* **Exercise instructions**: Print out the data exactly, keeping every image out of it.
◇ ◇ ◇ ◇
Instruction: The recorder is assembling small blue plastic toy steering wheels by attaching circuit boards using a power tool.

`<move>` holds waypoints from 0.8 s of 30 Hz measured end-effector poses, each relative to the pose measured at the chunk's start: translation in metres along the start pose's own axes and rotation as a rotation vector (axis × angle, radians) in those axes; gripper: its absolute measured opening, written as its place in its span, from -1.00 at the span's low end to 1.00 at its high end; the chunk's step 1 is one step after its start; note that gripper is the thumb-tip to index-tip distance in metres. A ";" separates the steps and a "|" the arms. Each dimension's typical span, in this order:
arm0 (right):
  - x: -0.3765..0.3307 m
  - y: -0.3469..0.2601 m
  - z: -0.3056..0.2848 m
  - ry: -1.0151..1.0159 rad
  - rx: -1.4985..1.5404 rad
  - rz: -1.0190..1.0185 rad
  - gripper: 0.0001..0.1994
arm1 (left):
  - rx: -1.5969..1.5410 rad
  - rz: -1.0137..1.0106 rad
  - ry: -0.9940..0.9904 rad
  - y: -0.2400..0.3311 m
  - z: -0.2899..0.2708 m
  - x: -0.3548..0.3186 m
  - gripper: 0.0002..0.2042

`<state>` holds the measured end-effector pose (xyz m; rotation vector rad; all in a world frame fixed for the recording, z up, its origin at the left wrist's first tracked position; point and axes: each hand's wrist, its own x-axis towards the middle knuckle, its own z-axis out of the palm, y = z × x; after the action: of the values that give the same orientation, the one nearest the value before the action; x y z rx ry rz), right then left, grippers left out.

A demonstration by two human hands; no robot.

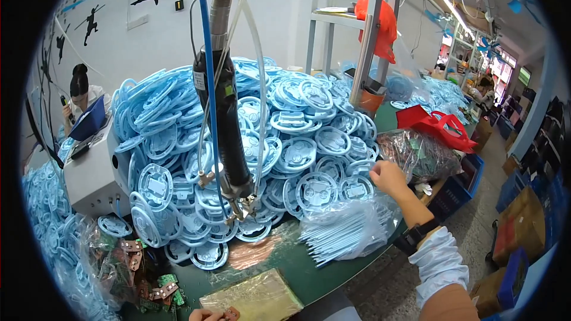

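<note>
Left hand [205, 315] pinching small brown piece [232, 314] at yellowish pad's [257, 295] near edge, probably steadying it; right hand [388, 176] hovering beside blue ring pile [297, 153], right side, cannot tell if holding anything.

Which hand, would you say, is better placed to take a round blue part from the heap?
Probably the right hand: it is extended beside the heap of blue parts, while the left hand is low at the picture's edge, by a small brown piece.
</note>
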<state>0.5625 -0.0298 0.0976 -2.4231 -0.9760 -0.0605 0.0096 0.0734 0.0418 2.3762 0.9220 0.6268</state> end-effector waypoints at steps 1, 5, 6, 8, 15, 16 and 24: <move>0.000 0.002 0.011 -0.060 -0.192 0.161 -0.67 | 0.007 -0.010 0.004 0.005 0.000 -0.002 -0.85; -0.001 0.029 0.045 -0.130 -0.109 0.147 -0.65 | 0.011 0.011 0.095 0.010 0.009 -0.007 -0.84; -0.001 0.031 0.050 -0.044 -0.050 0.152 -0.68 | 0.020 0.029 0.106 0.009 0.010 -0.008 -0.84; 0.002 0.041 0.049 -0.018 0.021 0.153 -0.73 | 0.037 0.043 0.115 0.005 0.016 -0.008 -0.87; 0.009 0.077 0.059 -0.026 0.029 0.045 -0.77 | 0.042 -0.063 0.128 0.007 0.018 -0.003 -0.85; 0.005 0.069 0.060 0.015 0.007 0.033 -0.69 | 0.009 -0.057 0.134 0.007 0.018 -0.005 -0.87; 0.015 0.071 0.056 -0.151 0.099 0.054 -0.78 | -0.071 -0.116 0.242 -0.005 0.019 0.008 -0.86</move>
<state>0.6121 -0.0359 0.0202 -2.3883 -0.9551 0.1878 0.0235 0.0763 0.0265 2.1985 1.1116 0.8991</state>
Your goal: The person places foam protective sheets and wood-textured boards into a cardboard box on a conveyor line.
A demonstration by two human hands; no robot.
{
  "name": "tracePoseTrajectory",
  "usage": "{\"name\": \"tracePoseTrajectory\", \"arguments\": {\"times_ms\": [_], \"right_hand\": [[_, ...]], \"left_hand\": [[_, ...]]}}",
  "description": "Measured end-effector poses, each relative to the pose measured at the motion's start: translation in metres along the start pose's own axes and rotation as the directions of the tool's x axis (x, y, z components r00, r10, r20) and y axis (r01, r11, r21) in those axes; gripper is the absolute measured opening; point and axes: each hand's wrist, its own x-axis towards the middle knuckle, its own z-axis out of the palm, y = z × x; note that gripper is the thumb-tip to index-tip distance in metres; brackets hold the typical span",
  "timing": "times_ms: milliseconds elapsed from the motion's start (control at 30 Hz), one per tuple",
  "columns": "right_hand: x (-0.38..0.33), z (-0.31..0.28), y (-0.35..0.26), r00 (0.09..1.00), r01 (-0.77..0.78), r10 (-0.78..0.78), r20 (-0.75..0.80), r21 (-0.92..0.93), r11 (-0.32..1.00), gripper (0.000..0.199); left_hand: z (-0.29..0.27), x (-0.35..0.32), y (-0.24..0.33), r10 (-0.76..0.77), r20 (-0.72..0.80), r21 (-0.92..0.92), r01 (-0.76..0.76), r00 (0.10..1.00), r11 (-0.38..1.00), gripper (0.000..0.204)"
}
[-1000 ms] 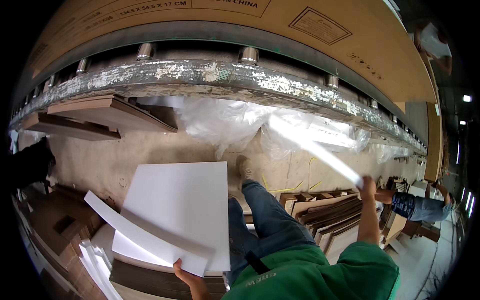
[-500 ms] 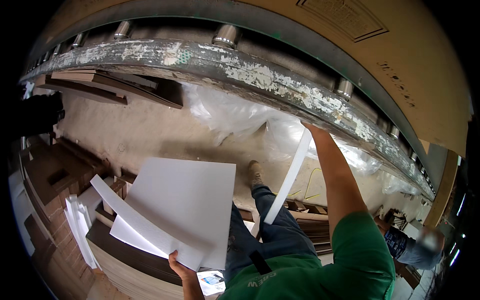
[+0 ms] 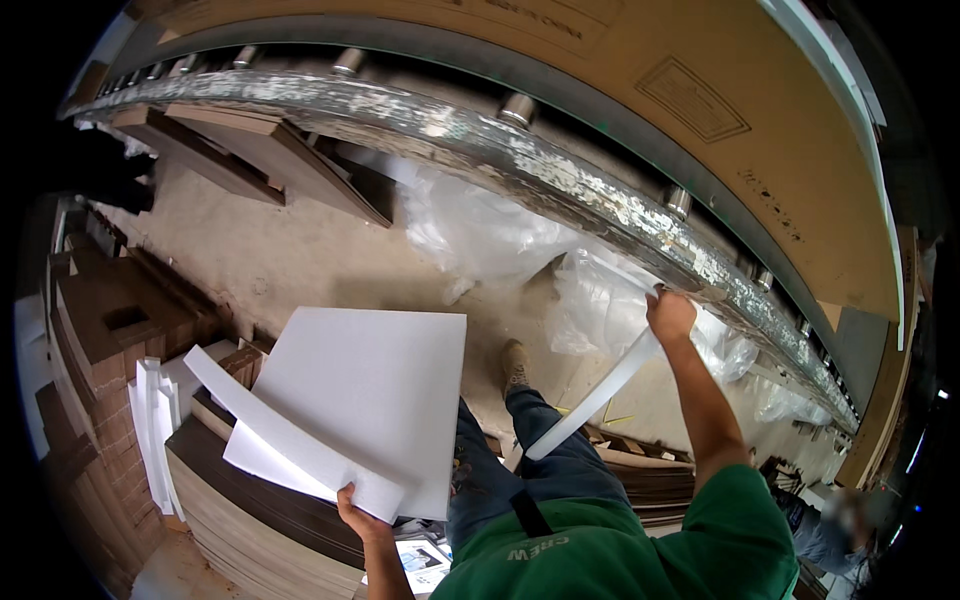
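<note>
My left hand (image 3: 366,512) is closed at the lower left on the near end of a long white foam strip (image 3: 270,418), its thumb lying on top. The strip rests slantwise over a large, nearly square white foam sheet (image 3: 375,385), whose near edge is also close to my left fingers. My right hand (image 3: 672,316) grips a second narrow white foam strip (image 3: 592,402) near the conveyor edge. That strip slants down toward my thigh, and another piece of it shows beyond my fist, against the plastic.
A roller conveyor with a worn, paint-chipped rail (image 3: 440,115) crosses ahead, bearing a big cardboard box (image 3: 640,90). Clear plastic wrap (image 3: 490,235) lies below it beside brown panels (image 3: 270,150). Stacked boards (image 3: 270,510) stand at left. Another person (image 3: 830,530) is at far right.
My right hand has come back from the conveyor rail toward me and now shows whole, with the strip in it. My left hand keeps its hold; the view has shifted slightly.
</note>
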Motion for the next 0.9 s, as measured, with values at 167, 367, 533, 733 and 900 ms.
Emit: {"name": "tracePoseTrajectory", "arguments": {"times_ms": [167, 367, 533, 733, 900], "right_hand": [[-0.035, -0.011, 0.012, 0.924, -0.181, 0.24, -0.296, 0.211, 0.96, 0.023], [-0.06, -0.022, 0.026, 0.851, -0.204, 0.302, -0.429, 0.26, 0.944, 0.022], [-0.105, -0.084, -0.081, 0.812, 0.397, -0.144, -0.565, 0.356, 0.846, 0.014], [-0.139, -0.186, -0.196, 0.687, 0.705, -0.463, -0.56, 0.361, 0.611, 0.015], [-0.191, -0.307, -0.313, 0.217, 0.973, -0.755, -0.618, 0.079, 0.215, 0.016]], "left_hand": [[0.0, 0.018, 0.027, 0.043, 0.028, -0.049, -0.041, 0.999, 0.998, 0.049], [0.009, 0.031, 0.08, 0.093, 0.104, -0.105, -0.082, 0.99, 0.991, 0.043], [-0.02, 0.036, 0.105, 0.172, 0.008, -0.164, -0.168, 0.985, 0.972, 0.04], [-0.016, 0.035, 0.126, 0.448, -0.202, -0.013, -0.46, 0.871, 0.888, 0.051], [-0.05, 0.017, 0.174, 0.629, -0.319, 0.103, -0.634, 0.709, 0.766, 0.06]]}}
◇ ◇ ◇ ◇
* **Solution for this task**:
Instruction: The recorder is assembling small blue plastic toy steering wheels by attaching circuit boards using a power tool.

`<move>` holds waypoints from 0.8 s of 30 Hz measured end-effector poses, each relative to the pose measured at the chunk's start: translation in metres along the start pose's own axes and rotation as a rotation vector (axis × angle, radians) in those axes; gripper: its absolute measured opening, written as its place in its span, from -1.00 at the span's low end to 1.00 at its high end; the chunk's step 1 is one step after its start; note that gripper is the thumb-tip to index-tip distance in metres. A ";" separates the steps and a "|" the arms. Each dimension's typical span, in this order:
arm0 (right):
  - x: -0.3765..0.3307 m
  - y: -0.3469..0.2601 m
  - z: -0.3056..0.2848 m
  - ry: -1.0151..1.0159 rad
  - rx: -1.4985..1.5404 rad
  - rz: -1.0190..1.0185 rad
  - gripper: 0.0001..0.1994
arm1 (left):
  - rx: -1.5969..1.5410 rad
  - rz: -1.0137..1.0106 rad
  - ry: -0.9940..0.9904 rad
  - y: -0.2400..0.3311 m
  - z: -0.2899..0.2708 m
  - x: -0.3548..0.3186 m
  - gripper: 0.0002..0.2042

`<state>` holds the measured end-effector pose (xyz m; rotation vector rad; all in a world frame fixed for the recording, z up, its origin at the left wrist's first tracked position; point and axes: each hand's wrist, its own x-axis towards the middle knuckle, its own z-axis out of the palm, y = z × x; after the action: of the values that give the same orientation, the one nearest the value before the action; x y z rx ry rz), right then left, grippers left out.

A demonstration by two human hands; no robot.


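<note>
Left hand [205, 315] pinching small brown piece [232, 314] at yellowish pad's [257, 295] near edge, probably steadying it; right hand [388, 176] hovering beside blue ring pile [297, 153], right side, cannot tell if holding anything.

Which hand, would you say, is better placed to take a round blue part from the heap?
Probably the right hand: it is extended beside the heap of blue parts, while the left hand is low at the picture's edge, by a small brown piece.
</note>
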<state>0.5625 -0.0298 0.0976 -2.4231 -0.9760 -0.0605 0.0096 0.0734 0.0418 2.3762 0.9220 0.6268</state> end-effector waypoints at steps 1, 5, 6, 8, 15, 16 and 24: <move>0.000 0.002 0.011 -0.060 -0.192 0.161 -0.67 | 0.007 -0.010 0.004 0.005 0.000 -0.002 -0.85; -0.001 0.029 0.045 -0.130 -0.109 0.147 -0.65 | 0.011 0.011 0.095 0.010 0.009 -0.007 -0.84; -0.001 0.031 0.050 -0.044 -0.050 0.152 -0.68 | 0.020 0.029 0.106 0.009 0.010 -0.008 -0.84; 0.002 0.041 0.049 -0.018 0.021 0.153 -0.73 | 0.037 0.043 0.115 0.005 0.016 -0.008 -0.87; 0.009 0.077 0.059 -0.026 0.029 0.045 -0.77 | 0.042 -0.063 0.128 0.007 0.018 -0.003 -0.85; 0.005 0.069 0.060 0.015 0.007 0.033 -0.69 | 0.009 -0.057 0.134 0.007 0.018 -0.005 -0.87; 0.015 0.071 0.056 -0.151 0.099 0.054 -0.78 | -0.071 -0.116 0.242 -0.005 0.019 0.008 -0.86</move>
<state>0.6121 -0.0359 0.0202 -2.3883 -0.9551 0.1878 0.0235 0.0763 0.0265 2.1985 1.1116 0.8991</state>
Your goal: The person places foam protective sheets and wood-textured boards into a cardboard box on a conveyor line.
A demonstration by two human hands; no robot.
{
  "name": "tracePoseTrajectory",
  "usage": "{\"name\": \"tracePoseTrajectory\", \"arguments\": {\"times_ms\": [_], \"right_hand\": [[_, ...]], \"left_hand\": [[_, ...]]}}",
  "description": "Measured end-effector poses, each relative to the pose measured at the motion's start: translation in metres along the start pose's own axes and rotation as the directions of the tool's x axis (x, y, z components r00, r10, r20) and y axis (r01, r11, r21) in those axes; gripper is the absolute measured opening; point and axes: each hand's wrist, its own x-axis towards the middle knuckle, its own z-axis out of the palm, y = z × x; note that gripper is the thumb-tip to index-tip distance in metres; brackets hold the typical span",
  "timing": "times_ms: milliseconds elapsed from the motion's start (control at 30 Hz), one per tuple",
  "columns": "right_hand: x (-0.38..0.33), z (-0.31..0.28), y (-0.35..0.26), r00 (0.09..1.00), r01 (-0.77..0.78), r10 (-0.78..0.78), r20 (-0.75..0.80), r21 (-0.92..0.93), r11 (-0.32..1.00), gripper (0.000..0.199); left_hand: z (-0.29..0.27), x (-0.35..0.32), y (-0.24..0.33), r10 (-0.76..0.77), r20 (-0.72..0.80), r21 (-0.92..0.92), r01 (-0.76..0.76), r00 (0.10..1.00), r11 (-0.38..1.00), gripper (0.000..0.204)"
}
[-1000 ms] 
[-500 ms] 
[+0 ms] 
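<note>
My left hand (image 3: 366,512) is closed at the lower left on the near end of a long white foam strip (image 3: 270,418), its thumb lying on top. The strip rests slantwise over a large, nearly square white foam sheet (image 3: 375,385), whose near edge is also close to my left fingers. My right hand (image 3: 672,316) grips a second narrow white foam strip (image 3: 592,402) near the conveyor edge. That strip slants down toward my thigh, and another piece of it shows beyond my fist, against the plastic.
A roller conveyor with a worn, paint-chipped rail (image 3: 440,115) crosses ahead, bearing a big cardboard box (image 3: 640,90). Clear plastic wrap (image 3: 490,235) lies below it beside brown panels (image 3: 270,150). Stacked boards (image 3: 270,510) stand at left. Another person (image 3: 830,530) is at far right.
My right hand has come back from the conveyor rail toward me and now shows whole, with the strip in it. My left hand keeps its hold; the view has shifted slightly.
</note>
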Motion for the next 0.9 s, as measured, with values at 167, 367, 533, 733 and 900 ms.
Emit: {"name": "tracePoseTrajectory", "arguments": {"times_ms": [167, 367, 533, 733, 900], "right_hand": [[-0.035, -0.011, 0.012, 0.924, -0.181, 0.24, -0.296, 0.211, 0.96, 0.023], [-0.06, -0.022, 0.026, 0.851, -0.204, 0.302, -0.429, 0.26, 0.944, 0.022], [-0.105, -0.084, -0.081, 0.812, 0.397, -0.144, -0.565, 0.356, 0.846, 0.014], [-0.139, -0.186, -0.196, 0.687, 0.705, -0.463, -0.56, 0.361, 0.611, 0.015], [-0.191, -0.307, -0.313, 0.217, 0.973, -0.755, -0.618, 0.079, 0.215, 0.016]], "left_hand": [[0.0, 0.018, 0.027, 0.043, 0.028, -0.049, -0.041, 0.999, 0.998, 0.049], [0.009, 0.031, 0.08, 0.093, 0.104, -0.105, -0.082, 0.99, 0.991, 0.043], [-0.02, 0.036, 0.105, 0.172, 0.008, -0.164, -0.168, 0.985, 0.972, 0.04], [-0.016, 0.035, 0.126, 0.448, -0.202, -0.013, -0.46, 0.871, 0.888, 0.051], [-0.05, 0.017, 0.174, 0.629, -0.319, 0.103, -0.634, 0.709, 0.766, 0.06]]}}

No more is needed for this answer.